Em um estudo que não encontra uma diferença estatisticamente significativa entre os grupos, algumas possíveis explicações seriam: tamanho amostral inadequado, diluição do efeito de tratamento e ausência real de efeito. No presente estudo, o número de pacientes e a taxa de eventos foram alcançados, tornando a primeira explicação improvável. O fato de análises estatísticas secundárias (como aquela que não ajustou para dados faltantes) terem sugerido benefício tornam a terceira explicação também improvável. Dito isso, a explicação mais plausível deve ter sido a diluição de efeito em virtude de os pacientes do grupo restritivo terem mantido Hb em média de 8,9 g/dL, isto é, bem acima do limiar para transfusão de 8,0 g/dL. Embora a análise de subgrupos baseada no nível de Hb basal não suporte isto, é possível que não seja totalmente seguro para o paciente apresentando um IAM manter um Hb < 9,0 g/dL. O achado de potencial benefício no subgrupo com infarto tipo 1 versus infarto tipo 2 demanda análises mais detalhadas, pois seria o oposto do esperado, de tal maneira que possa ter sido simplesmente um achado ao acaso.  

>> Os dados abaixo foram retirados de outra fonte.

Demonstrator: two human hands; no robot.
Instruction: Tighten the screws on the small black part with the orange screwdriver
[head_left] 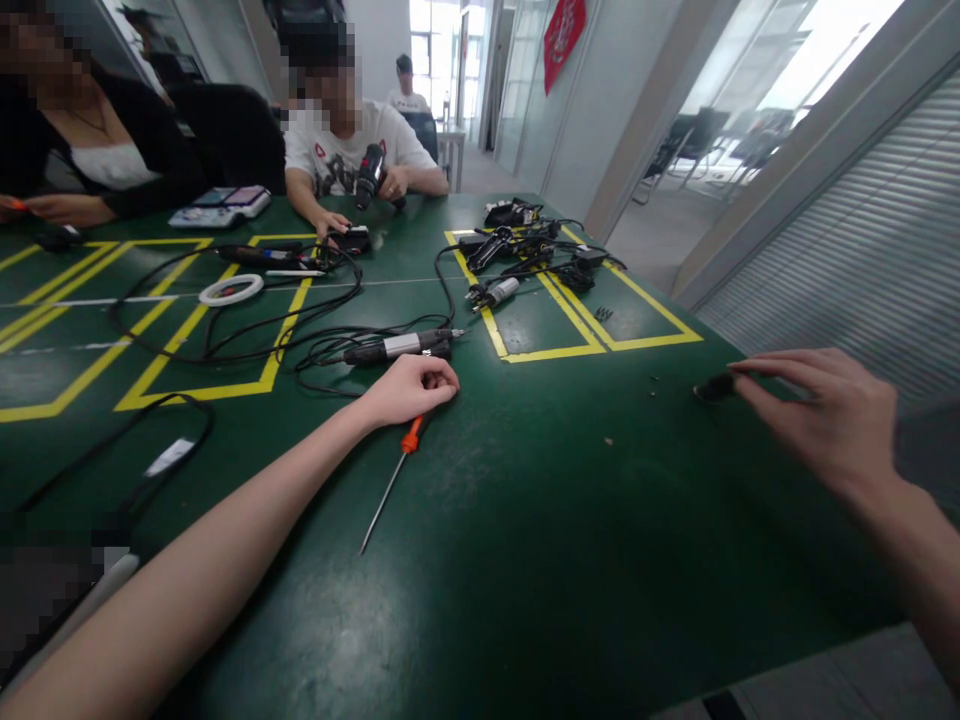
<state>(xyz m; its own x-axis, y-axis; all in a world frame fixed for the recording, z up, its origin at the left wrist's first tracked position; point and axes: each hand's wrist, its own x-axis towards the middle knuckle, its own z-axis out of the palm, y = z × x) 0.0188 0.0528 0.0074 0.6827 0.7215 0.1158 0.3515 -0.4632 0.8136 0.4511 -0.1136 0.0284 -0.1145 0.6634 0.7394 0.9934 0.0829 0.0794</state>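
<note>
My left hand rests on the green table, its fingers curled shut around the orange handle of a screwdriver whose thin shaft points back toward me. My right hand hovers near the table's right edge. Its fingertips pinch a small black object that lies on the surface. Just beyond my left hand lies a black and silver corded tool.
Black cables loop across yellow taped rectangles. A white tape roll lies at the left, a heap of black tools and chargers at the far right. Across the table a person holds a drill; another person sits at the far left.
</note>
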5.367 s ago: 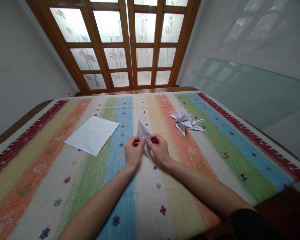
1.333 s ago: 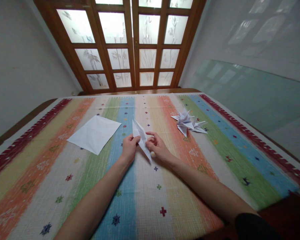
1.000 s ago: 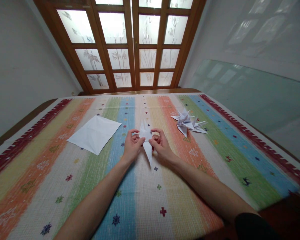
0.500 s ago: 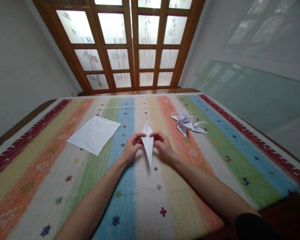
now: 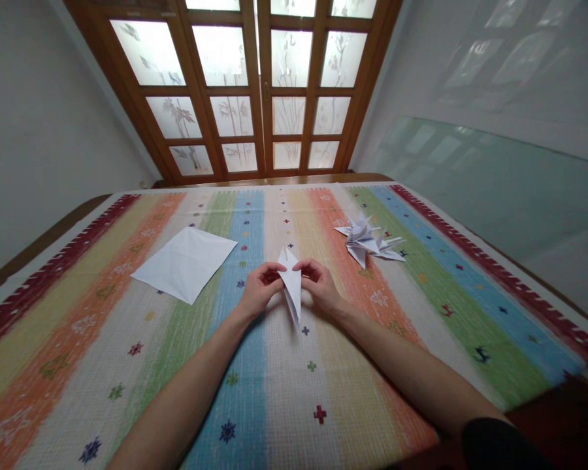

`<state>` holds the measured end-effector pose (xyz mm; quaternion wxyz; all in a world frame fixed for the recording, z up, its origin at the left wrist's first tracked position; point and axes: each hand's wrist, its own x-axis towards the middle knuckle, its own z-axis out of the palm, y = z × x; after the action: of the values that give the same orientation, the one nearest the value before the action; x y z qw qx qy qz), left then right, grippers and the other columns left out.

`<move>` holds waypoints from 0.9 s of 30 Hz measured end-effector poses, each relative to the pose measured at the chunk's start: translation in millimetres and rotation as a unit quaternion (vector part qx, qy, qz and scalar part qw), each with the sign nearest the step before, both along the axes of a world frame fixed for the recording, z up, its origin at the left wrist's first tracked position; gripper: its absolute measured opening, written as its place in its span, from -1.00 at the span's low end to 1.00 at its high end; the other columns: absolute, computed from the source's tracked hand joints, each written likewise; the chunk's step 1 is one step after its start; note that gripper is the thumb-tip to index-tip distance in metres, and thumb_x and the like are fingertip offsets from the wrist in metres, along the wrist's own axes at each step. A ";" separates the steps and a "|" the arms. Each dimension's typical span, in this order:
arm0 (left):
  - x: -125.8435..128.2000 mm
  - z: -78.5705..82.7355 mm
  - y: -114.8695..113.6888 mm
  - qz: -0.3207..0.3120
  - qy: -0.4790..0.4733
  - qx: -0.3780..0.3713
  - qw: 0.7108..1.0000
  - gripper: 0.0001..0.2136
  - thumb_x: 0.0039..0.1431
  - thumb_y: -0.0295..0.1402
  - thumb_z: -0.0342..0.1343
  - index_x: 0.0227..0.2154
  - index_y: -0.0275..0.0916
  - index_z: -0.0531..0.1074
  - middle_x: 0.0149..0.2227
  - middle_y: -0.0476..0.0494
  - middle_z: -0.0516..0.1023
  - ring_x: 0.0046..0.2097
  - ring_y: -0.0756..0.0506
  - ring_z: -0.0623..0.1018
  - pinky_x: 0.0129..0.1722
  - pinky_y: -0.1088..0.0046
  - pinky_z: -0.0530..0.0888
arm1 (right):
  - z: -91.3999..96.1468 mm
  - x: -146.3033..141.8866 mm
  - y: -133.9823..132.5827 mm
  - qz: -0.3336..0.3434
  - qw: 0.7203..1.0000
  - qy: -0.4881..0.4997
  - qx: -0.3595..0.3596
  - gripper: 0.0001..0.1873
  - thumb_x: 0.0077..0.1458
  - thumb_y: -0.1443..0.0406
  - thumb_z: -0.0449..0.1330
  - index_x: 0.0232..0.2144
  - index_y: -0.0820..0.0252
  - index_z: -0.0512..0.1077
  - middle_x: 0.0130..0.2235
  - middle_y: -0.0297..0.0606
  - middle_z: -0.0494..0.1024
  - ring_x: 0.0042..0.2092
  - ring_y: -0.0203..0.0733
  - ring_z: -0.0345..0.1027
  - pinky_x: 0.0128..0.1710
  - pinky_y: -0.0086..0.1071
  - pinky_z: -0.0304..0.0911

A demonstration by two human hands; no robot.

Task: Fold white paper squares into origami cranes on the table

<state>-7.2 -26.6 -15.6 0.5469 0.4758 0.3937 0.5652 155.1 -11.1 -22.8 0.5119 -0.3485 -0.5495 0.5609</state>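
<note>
A narrow, kite-shaped piece of folded white paper (image 5: 292, 287) is held up between my two hands, its long point toward me and its short split tip away. My left hand (image 5: 262, 287) pinches its left edge between thumb and fingers. On the opposite edge, my right hand (image 5: 319, 286) grips it the same way. Left of my hands lies a creased white paper sheet (image 5: 185, 264), flat on the cloth. To the right sits a small cluster of folded white paper pieces (image 5: 365, 240) with sharp points, resembling origami cranes.
A striped, patterned tablecloth (image 5: 294, 405) covers the table under everything. Beyond the far table edge stand wooden doors (image 5: 259, 130) with frosted panes. A glass panel (image 5: 494, 176) leans along the right wall.
The folded paper has tilted slightly, its near point swinging a little to the right and its far tip dropping a bit. Both hands keep their pinch; the sheet and cluster stay put.
</note>
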 end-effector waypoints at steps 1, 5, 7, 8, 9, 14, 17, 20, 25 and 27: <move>0.2 -0.3 0.4 0.007 0.006 0.002 1.000 -0.77 -0.25 -0.37 0.37 -0.44 -0.24 0.51 -0.45 -0.05 0.55 -0.40 -0.04 0.52 -0.32 0.44 0.45 | 0.2 -0.2 0.0 0.000 1.000 -0.006 0.004 -0.74 -0.24 0.24 0.34 -0.42 0.12 0.41 -0.40 -0.36 0.45 -0.34 -0.23 0.31 -0.33 -0.37 0.24; -0.8 -1.0 1.3 0.010 0.014 0.005 1.000 -0.75 -0.27 -0.36 0.38 -0.46 -0.24 0.49 -0.46 -0.03 0.54 -0.40 -0.03 0.52 -0.33 0.45 0.45 | 0.9 -0.4 0.0 0.005 0.999 -0.028 0.019 -0.72 -0.24 0.20 0.38 -0.47 0.12 0.38 -0.41 -0.37 0.42 -0.36 -0.26 0.30 -0.32 -0.36 0.25; -2.0 -0.4 0.6 -0.005 0.015 0.004 1.000 -0.73 -0.30 -0.38 0.39 -0.45 -0.24 0.47 -0.46 -0.02 0.54 -0.40 -0.03 0.53 -0.32 0.46 0.46 | 1.7 0.1 0.0 0.006 0.999 -0.032 0.021 -0.72 -0.25 0.20 0.39 -0.48 0.12 0.38 -0.41 -0.38 0.43 -0.36 -0.26 0.30 -0.33 -0.37 0.26; -2.6 0.0 0.0 -0.016 0.013 0.004 1.000 -0.71 -0.31 -0.40 0.39 -0.45 -0.24 0.47 -0.45 -0.02 0.54 -0.39 -0.03 0.54 -0.32 0.46 0.46 | 2.1 0.6 0.1 0.004 0.999 -0.033 0.019 -0.72 -0.24 0.20 0.39 -0.48 0.12 0.39 -0.42 -0.38 0.43 -0.37 -0.26 0.30 -0.33 -0.37 0.26; -3.1 0.4 -0.6 -0.029 0.011 0.002 1.000 -0.70 -0.31 -0.41 0.39 -0.43 -0.24 0.46 -0.44 -0.03 0.55 -0.38 -0.04 0.55 -0.31 0.46 0.46 | 2.4 1.1 0.1 0.000 0.999 -0.032 0.017 -0.73 -0.24 0.20 0.38 -0.48 0.12 0.39 -0.42 -0.38 0.43 -0.37 -0.26 0.30 -0.33 -0.36 0.27; -3.9 0.1 -0.5 -0.057 0.007 -0.012 0.998 -0.69 -0.34 -0.44 0.39 -0.43 -0.25 0.47 -0.42 -0.05 0.55 -0.37 -0.04 0.55 -0.31 0.46 0.45 | 1.0 3.4 0.0 -0.008 1.000 -0.016 0.010 -0.78 -0.22 0.22 0.35 -0.49 0.12 0.40 -0.44 -0.37 0.44 -0.38 -0.26 0.31 -0.34 -0.36 0.28; -3.1 -2.1 2.1 -0.015 0.030 -0.008 0.999 -0.79 -0.30 -0.41 0.37 -0.53 -0.26 0.48 -0.51 -0.01 0.52 -0.45 0.00 0.48 -0.37 0.48 0.41 | -1.3 2.4 -0.9 0.005 1.000 -0.014 0.001 -0.78 -0.25 0.23 0.36 -0.50 0.13 0.41 -0.46 -0.39 0.44 -0.42 -0.27 0.31 -0.37 -0.37 0.26; -1.7 -4.3 3.7 0.030 0.050 -0.003 0.998 -0.84 -0.24 -0.34 0.34 -0.59 -0.26 0.48 -0.56 -0.01 0.49 -0.49 0.01 0.43 -0.42 0.49 0.36 | -2.5 0.2 -2.0 0.007 1.000 -0.015 -0.007 -0.77 -0.25 0.21 0.37 -0.52 0.13 0.41 -0.49 -0.40 0.44 -0.44 -0.29 0.30 -0.40 -0.39 0.24; 2.1 -5.6 1.5 0.077 0.064 0.018 0.995 -0.80 -0.18 -0.28 0.33 -0.64 -0.26 0.45 -0.59 -0.01 0.47 -0.51 0.02 0.39 -0.44 0.49 0.33 | -0.8 -2.4 -4.6 0.018 1.000 -0.009 -0.002 -0.71 -0.27 0.19 0.41 -0.52 0.15 0.40 -0.46 -0.39 0.45 -0.43 -0.31 0.31 -0.39 -0.40 0.23; 3.4 -5.2 -0.1 0.070 0.059 0.032 0.995 -0.78 -0.17 -0.25 0.33 -0.64 -0.25 0.43 -0.59 0.00 0.46 -0.52 0.02 0.38 -0.44 0.50 0.32 | 0.2 -2.7 -5.7 0.008 1.000 -0.020 0.009 -0.69 -0.25 0.15 0.41 -0.55 0.15 0.38 -0.49 -0.39 0.42 -0.45 -0.32 0.28 -0.41 -0.41 0.21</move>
<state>-3.9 -26.7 -20.8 0.4662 0.4969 0.4395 0.5853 152.4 -16.9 -22.6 0.4995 -0.3508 -0.5674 0.5527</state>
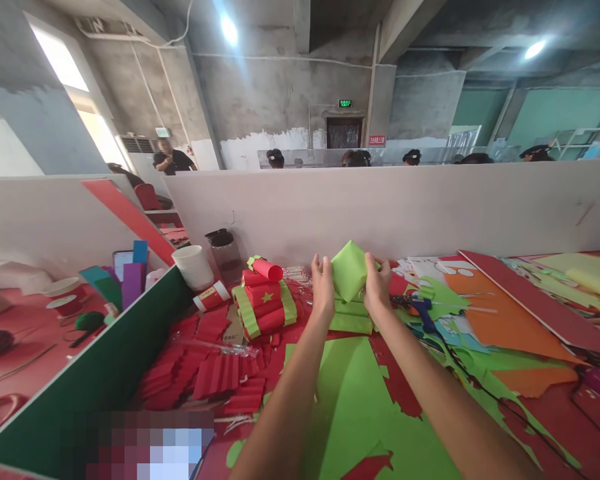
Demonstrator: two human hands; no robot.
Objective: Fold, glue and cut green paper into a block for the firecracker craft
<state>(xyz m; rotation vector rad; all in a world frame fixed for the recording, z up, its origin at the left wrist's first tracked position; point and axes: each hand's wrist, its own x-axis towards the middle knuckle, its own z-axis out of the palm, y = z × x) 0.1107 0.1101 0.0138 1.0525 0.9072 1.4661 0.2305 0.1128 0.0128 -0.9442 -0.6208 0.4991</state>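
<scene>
Between my two hands a piece of folded green paper [349, 272] is held up, its top corner pointing upward. My left hand [323, 283] grips its left edge, and my right hand [377, 283] grips the right edge. Just below lie more green folded strips [351, 319]. A large green sheet [350, 400] with a ragged right side spreads under my forearms. Left of my hands sits a bundle of red paper rolls [266, 303] with green bands and a star. A blue glue gun [423, 310] lies right of my right hand.
Red folded papers [215, 373] fill the left side, beside a green divider [95, 373]. Paper cups [194, 267] and a dark-lidded jar [223, 253] stand behind them. Orange card [500, 313], scraps and a black cable [473, 380] lie on the right. A white partition [430, 207] rises at the back.
</scene>
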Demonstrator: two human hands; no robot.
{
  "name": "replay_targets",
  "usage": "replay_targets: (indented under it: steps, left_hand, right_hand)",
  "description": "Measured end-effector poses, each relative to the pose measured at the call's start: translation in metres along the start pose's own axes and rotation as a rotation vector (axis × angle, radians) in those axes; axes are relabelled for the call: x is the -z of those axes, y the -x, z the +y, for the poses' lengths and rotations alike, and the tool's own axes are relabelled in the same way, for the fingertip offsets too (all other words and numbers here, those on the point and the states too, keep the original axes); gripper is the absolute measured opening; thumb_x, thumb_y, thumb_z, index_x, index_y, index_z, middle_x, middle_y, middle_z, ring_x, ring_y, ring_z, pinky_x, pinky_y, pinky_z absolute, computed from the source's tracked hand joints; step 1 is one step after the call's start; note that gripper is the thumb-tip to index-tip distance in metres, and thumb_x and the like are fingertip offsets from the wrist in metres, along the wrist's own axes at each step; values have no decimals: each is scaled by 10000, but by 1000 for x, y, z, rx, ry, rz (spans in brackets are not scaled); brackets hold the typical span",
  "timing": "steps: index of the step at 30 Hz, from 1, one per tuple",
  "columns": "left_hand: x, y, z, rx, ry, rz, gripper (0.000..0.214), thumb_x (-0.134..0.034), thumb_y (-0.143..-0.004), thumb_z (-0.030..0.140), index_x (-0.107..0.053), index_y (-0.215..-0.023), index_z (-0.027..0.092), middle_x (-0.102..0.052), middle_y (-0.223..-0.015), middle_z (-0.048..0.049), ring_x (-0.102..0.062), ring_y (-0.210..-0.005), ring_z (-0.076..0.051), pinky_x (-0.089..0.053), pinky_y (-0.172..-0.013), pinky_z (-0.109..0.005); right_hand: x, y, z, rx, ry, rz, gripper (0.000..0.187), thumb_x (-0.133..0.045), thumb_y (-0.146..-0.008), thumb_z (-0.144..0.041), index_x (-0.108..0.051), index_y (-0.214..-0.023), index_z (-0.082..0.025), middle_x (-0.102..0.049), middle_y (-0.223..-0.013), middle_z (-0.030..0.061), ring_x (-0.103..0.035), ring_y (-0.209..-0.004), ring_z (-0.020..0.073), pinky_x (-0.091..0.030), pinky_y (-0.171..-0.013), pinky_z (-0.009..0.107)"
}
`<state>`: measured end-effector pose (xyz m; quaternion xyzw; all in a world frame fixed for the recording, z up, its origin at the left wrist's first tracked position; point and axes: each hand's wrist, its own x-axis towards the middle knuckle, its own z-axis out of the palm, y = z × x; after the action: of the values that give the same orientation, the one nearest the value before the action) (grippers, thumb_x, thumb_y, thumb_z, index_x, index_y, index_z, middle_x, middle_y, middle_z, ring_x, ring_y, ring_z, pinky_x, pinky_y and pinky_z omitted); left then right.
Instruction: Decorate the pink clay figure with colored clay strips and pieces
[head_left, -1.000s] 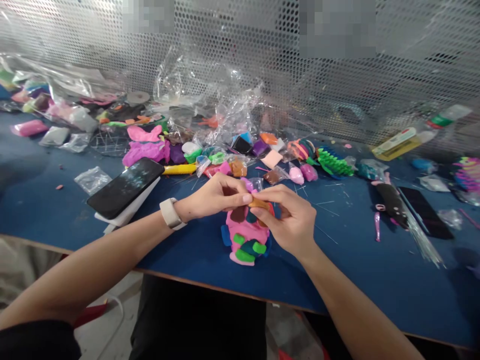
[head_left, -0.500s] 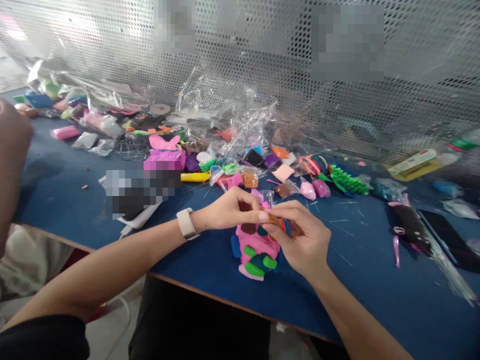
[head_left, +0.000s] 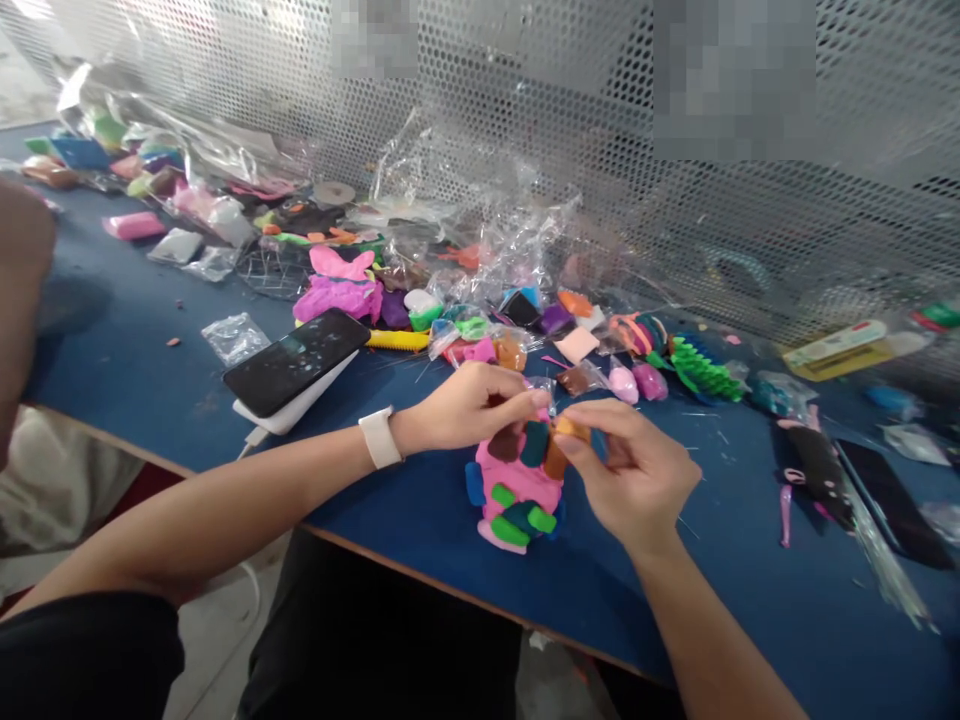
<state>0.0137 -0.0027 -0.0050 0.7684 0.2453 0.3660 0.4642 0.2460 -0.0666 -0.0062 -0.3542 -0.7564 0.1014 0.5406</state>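
A pink modelling clay figure [head_left: 525,487] stands on the blue table in front of me, with brown, teal, orange, green and blue clay patches stuck on it. My right hand [head_left: 630,470] pinches a small piece of orange clay [head_left: 571,429] between thumb and fingertips at the figure's upper right. On the other side, my left hand [head_left: 480,405] has its thumb and forefinger closed at the figure's top edge. Whatever sits between those left fingertips is hidden. Both hands cover part of the figure's top.
A black phone [head_left: 298,358] lies on a white power bank to the left. Behind the figure are clay lumps, plastic wrappers [head_left: 487,250] and a yellow tool [head_left: 397,341]. To the right lie a dark clay animal [head_left: 817,465] and another phone [head_left: 892,505]. Another person's arm [head_left: 22,290] rests at far left.
My hands have drawn slightly apart. The orange clay, earlier between both hands, is now at my right fingertips, and more of the figure's top shows. The view has shifted a little.
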Motion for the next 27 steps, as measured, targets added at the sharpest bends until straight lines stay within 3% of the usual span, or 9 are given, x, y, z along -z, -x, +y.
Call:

Em conclusão, uma estratégia liberal (manter Hb > 10,0 g/dL) não resultou em melhores desfechos clínicos em relação a uma estratégia mais restritiva (manter Hb > 8,0 g/dL) em pacientes com IAM. Entretanto, em virtude das observações acima colocadas, no IAM,  o nível ideal de Hb deve ser individualizado para cada paciente, levando-se em conta a estabilidade clínica, sinais de isquemia recorrente ou persistente, ou mesmo potenciais riscos associados à transfusão.  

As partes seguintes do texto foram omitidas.